→ **Collected data entries**
──────────

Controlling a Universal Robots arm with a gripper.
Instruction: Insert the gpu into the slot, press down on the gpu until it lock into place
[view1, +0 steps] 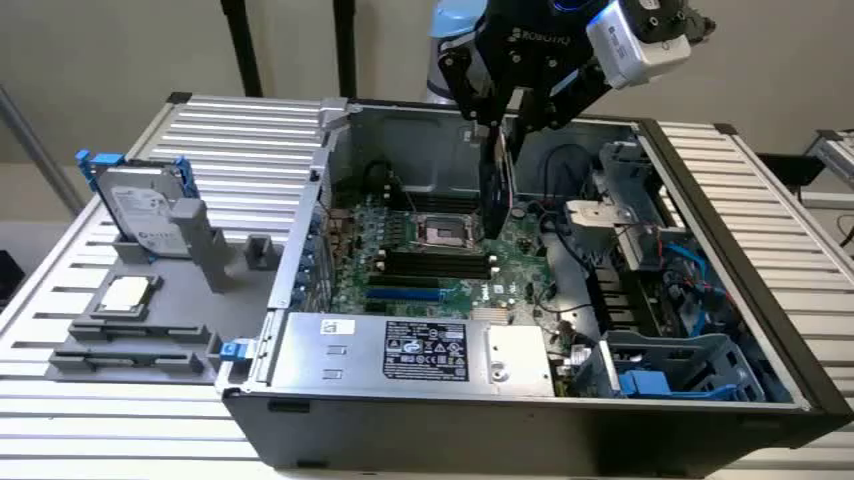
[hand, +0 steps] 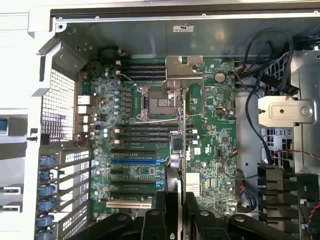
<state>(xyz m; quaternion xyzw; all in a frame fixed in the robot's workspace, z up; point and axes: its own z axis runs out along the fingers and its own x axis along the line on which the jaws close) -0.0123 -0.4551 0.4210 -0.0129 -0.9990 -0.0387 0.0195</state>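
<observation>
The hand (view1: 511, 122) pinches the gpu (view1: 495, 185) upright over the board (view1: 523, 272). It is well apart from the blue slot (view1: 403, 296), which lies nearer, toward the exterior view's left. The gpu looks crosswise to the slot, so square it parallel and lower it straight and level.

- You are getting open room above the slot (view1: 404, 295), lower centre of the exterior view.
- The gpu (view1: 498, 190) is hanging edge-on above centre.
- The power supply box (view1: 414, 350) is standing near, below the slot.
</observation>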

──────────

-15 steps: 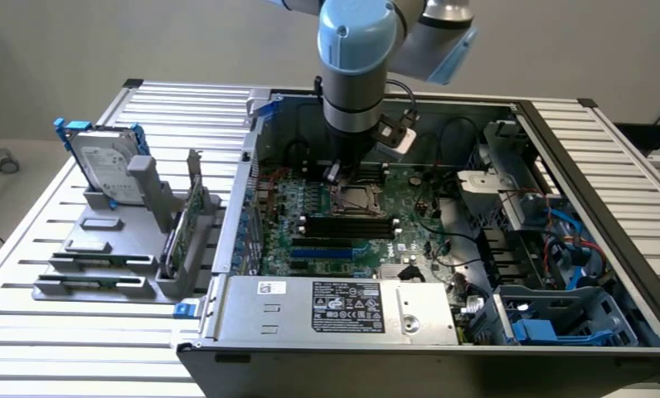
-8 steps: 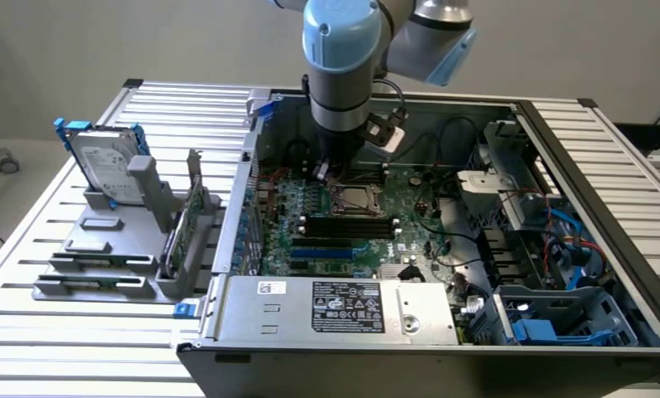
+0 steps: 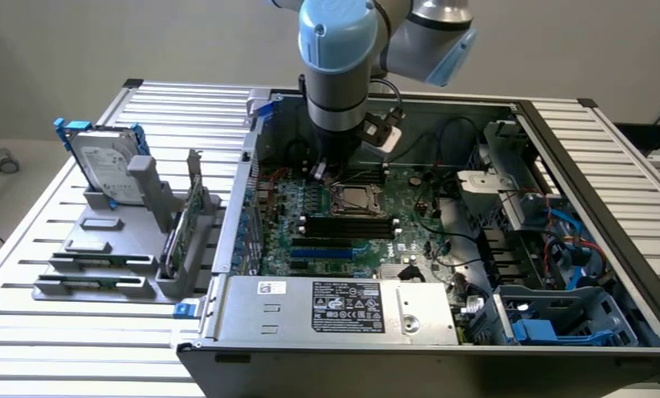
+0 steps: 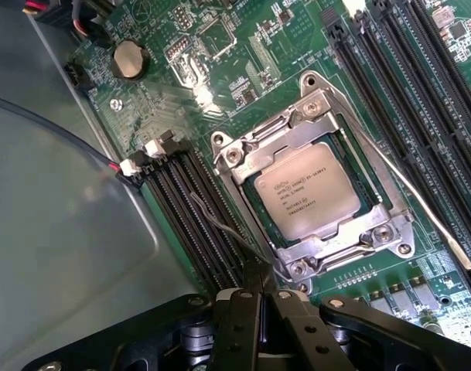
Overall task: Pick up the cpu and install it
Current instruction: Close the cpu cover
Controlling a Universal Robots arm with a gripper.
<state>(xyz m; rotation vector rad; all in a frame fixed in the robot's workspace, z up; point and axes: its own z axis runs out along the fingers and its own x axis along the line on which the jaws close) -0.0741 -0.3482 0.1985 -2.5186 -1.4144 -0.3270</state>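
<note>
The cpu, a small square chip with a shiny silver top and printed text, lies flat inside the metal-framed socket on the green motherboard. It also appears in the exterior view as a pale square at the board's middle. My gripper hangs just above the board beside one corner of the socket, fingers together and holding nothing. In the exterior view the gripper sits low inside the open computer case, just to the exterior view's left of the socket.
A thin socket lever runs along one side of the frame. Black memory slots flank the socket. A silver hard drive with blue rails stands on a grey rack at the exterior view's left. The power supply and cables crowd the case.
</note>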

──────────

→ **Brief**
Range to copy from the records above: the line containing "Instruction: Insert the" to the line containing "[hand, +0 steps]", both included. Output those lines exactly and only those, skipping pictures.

→ **Response area**
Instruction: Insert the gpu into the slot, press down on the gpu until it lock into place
[view1, +0 steps] 
[hand, +0 steps] 

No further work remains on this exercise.